Abstract
Landslides of the slide-type movement represent common damaging phenomena in
the Italian province of South Tyrol. Up to January 2019, the landslide inventory of the
province lists 1928 accurately mapped landslides that required intervention by e.g. the
local road service or the provincial geological survey. Thus, this landslide data set
mainly includes events that caused damage. The aim of this contribution was to
investigate and critically interpret statistical associations between the inventoried slidetype
movements and a variety of spatial environmental variables. The assessment of
conditional frequencies and the discriminatory power of single variables revealed
conditions that are typically present at landslide mapping locations, e.g. topography,
land cover, rock types, and proximity to infrastructure. A critical interpretation of the
statistical results highlighted the need to consider the landslide data origin (i.e.
background information) in order to avoid misleading statements and wrong
inferences.

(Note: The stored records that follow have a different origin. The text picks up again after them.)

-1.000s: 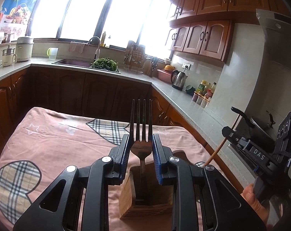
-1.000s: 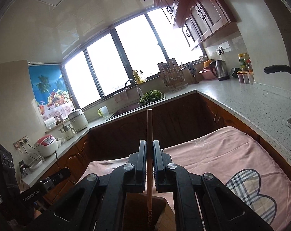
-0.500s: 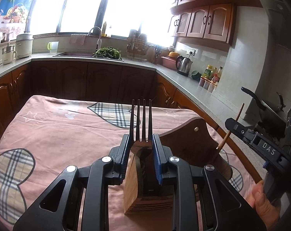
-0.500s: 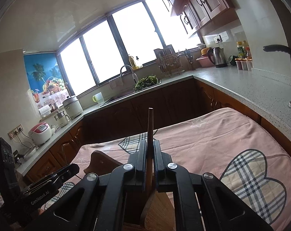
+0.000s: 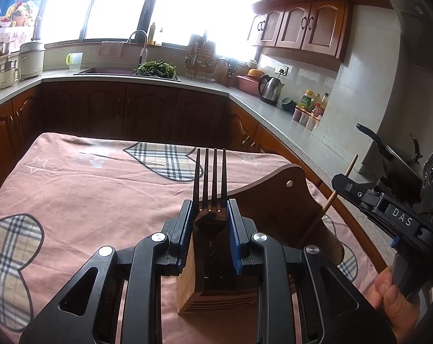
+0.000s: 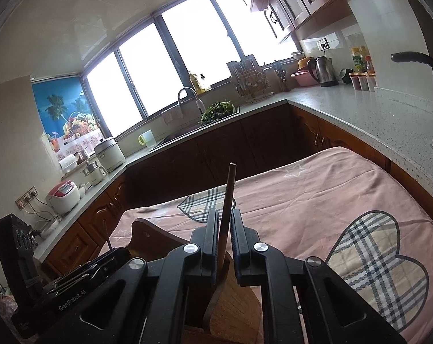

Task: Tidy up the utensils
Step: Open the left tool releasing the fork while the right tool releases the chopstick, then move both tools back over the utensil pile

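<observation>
My left gripper (image 5: 210,215) is shut on a dark metal fork (image 5: 210,177), tines up, whose handle goes down into the wooden utensil holder (image 5: 188,286) right below. The holder has a tall curved back board (image 5: 273,197). In the right wrist view my right gripper (image 6: 224,215) is opening its jaws. A brown chopstick (image 6: 230,186) stands between them, leaning right, with a gap at the right pad and its lower end inside the holder (image 6: 233,309). The left wrist view shows that chopstick (image 5: 335,195) and the right gripper (image 5: 341,185) beside the board.
The holder stands on a table under a pink cloth (image 6: 316,200) with plaid hearts. Dark wood cabinets and a grey counter (image 5: 273,109) run around the room, with a sink, a kettle (image 5: 269,89) and bottles. A person's fingers (image 5: 388,289) hold the right gripper's handle.
Both grippers have sunk toward the holder, carrying the fork and the chopstick down into it. The right jaws have parted a little and the chopstick now leans.
</observation>
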`<state>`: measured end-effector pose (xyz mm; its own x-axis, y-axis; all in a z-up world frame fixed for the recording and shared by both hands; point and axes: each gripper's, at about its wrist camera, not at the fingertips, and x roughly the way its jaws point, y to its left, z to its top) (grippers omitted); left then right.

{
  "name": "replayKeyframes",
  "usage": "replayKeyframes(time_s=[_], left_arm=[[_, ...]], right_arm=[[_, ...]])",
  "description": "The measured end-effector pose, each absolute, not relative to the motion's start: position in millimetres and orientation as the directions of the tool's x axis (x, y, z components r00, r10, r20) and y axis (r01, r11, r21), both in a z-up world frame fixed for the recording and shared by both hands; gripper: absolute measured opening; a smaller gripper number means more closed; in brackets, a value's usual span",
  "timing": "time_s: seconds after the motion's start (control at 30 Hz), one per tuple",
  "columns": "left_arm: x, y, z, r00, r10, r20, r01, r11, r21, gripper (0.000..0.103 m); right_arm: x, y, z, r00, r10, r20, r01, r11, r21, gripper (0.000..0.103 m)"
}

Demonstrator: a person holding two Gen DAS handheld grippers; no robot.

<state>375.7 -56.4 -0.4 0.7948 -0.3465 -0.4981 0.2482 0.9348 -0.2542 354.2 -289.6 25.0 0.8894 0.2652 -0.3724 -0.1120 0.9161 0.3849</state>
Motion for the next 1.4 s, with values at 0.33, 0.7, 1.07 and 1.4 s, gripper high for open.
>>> replayKeyframes(time_s=[0.33, 0.7, 1.07, 1.4], left_arm=[[367.0, -51.8, 6.1, 0.8, -0.324, -0.504, 0.225, 0.942, -0.249, 0.051], [312.1, -16.4, -2.9, 0.772, -0.298, -0.561, 0.162, 0.946, -0.28, 0.08], [238.9, 12.3, -33.6, 0.693, -0.302, -0.654, 0.107, 0.941, -0.321, 0.081], [198.6, 15.5, -46.1, 0.668, -0.308, -0.677, 0.098, 0.939, -0.331, 0.081]], right_arm=[[345.4, -297.9, 28.9, 0.888, 0.277, -0.367, -0.105, 0.899, 0.425, 0.044], [295.8, -307.2, 32.5, 0.872, 0.341, -0.351, -0.134, 0.857, 0.498, 0.089], [218.5, -310.6, 19.6, 0.853, 0.313, -0.418, -0.093, 0.879, 0.467, 0.09], [165.5, -315.7, -3.9, 0.822, 0.293, -0.489, -0.048, 0.891, 0.452, 0.09]])
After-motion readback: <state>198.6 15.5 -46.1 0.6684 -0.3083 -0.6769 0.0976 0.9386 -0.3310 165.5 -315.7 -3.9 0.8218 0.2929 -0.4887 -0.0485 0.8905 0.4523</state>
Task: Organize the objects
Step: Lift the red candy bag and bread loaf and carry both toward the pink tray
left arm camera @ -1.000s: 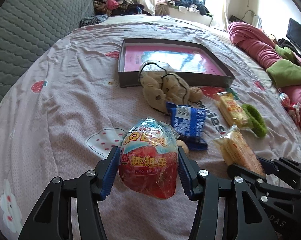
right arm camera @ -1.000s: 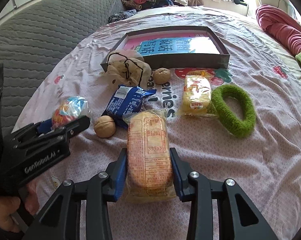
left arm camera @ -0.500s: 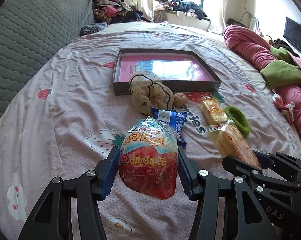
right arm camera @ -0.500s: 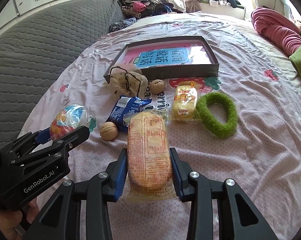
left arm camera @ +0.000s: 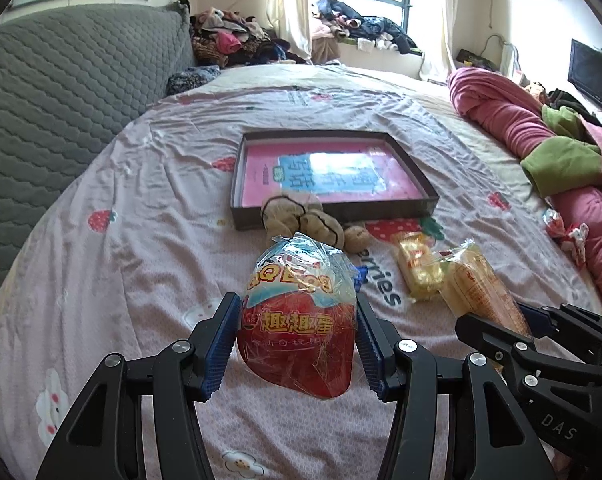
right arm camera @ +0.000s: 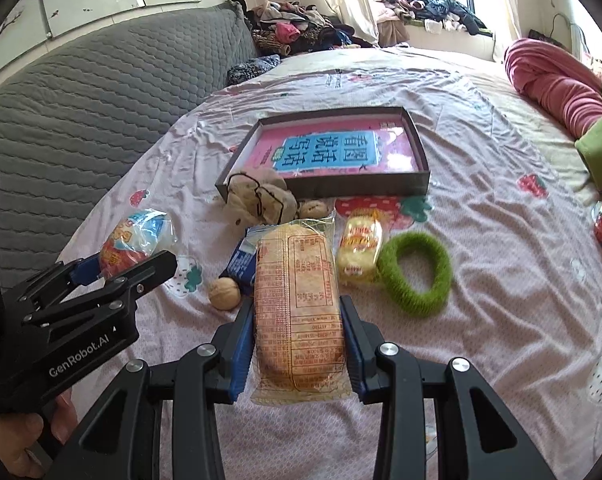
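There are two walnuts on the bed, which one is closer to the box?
The walnut lying beside the beige plush toy, just in front of the box. The other walnut sits further from it, next to the blue snack packet.

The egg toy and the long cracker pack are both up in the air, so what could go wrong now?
The egg toy is round in crinkly wrap, so it might slip from the left gripper. The cracker pack sticks out far past the right gripper and could tilt or crush. The stuffed toy leans on the box front, so a low pass might bump it.
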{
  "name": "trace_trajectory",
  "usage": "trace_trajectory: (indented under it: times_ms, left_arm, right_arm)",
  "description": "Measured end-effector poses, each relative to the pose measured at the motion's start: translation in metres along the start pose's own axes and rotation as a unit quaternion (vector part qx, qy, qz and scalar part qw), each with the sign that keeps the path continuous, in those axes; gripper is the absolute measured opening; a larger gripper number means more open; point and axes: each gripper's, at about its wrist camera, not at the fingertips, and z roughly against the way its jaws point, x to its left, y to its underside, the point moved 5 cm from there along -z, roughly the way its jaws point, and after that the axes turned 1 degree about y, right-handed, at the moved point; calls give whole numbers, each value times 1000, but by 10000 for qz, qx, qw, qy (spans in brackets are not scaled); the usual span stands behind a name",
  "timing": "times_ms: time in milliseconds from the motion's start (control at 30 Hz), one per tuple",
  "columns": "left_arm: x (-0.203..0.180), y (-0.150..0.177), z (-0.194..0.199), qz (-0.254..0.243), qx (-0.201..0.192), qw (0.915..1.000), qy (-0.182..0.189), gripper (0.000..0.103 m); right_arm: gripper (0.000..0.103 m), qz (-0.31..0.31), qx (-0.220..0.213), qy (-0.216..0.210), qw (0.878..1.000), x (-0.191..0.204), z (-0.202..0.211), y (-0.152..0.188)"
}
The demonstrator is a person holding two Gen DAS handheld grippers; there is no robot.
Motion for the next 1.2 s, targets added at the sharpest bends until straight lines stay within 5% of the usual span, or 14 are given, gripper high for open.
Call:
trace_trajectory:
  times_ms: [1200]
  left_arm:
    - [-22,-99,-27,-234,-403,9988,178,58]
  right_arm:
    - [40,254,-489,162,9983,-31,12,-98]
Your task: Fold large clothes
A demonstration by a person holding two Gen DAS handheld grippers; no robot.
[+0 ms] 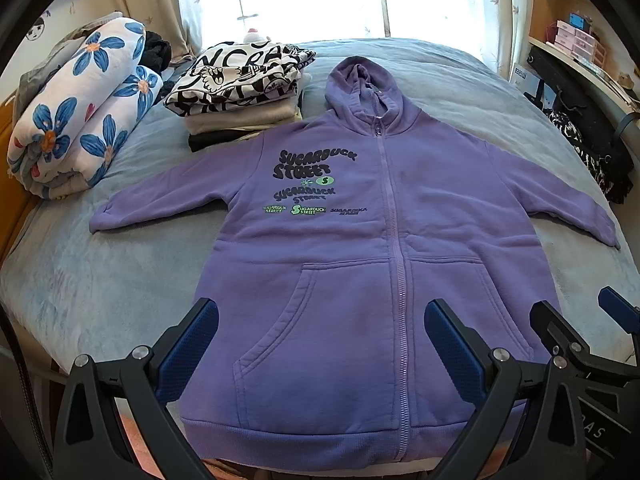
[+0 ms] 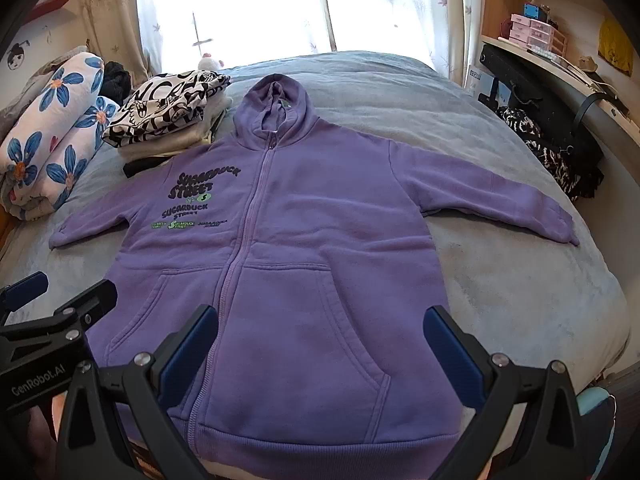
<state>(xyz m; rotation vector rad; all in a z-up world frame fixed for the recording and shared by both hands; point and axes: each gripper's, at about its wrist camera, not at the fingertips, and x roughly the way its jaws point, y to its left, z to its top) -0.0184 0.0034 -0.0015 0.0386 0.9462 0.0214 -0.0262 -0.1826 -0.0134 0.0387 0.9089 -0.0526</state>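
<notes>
Both grippers hang above the near hem of the hoodie (image 1: 340, 240), which lies flat, zipped and face up on the bed (image 1: 100, 288) with both sleeves spread wide. The left gripper (image 1: 322, 344) has its fingers (image 1: 192, 344) spread wide apart, holding nothing and clear of the cloth; the pocket sits between them. The right gripper (image 2: 322, 348) is likewise wide open and empty, with the other pocket framed between its fingers (image 2: 452, 348). No fold looks started, so the likely first step is to bring a sleeve in across the body. To do that well, each gripper should probably pinch cuff and shoulder seam together, lift only slightly, and lay the sleeve straight along the zip (image 1: 394, 220) to avoid bunching. Beyond the left fingers, past the sleeve, sit a stack (image 1: 240, 96) of folded clothes and a rolled quilt (image 1: 80, 108).
</notes>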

The findings of the here presented work show that the availability of
detailed landslide information does not always ensure that valid process-related
conclusions can be drawn from subsequent statistical analyses (e.g. identification of
important landslide controls). Despite considerable methodical advancements in the
field of statistical data analysis and machine learning, we conclude that the principle
‘correlation does not necessarily imply (geomorphic) causation’ remains of particular
relevance when exploiting available landslide information.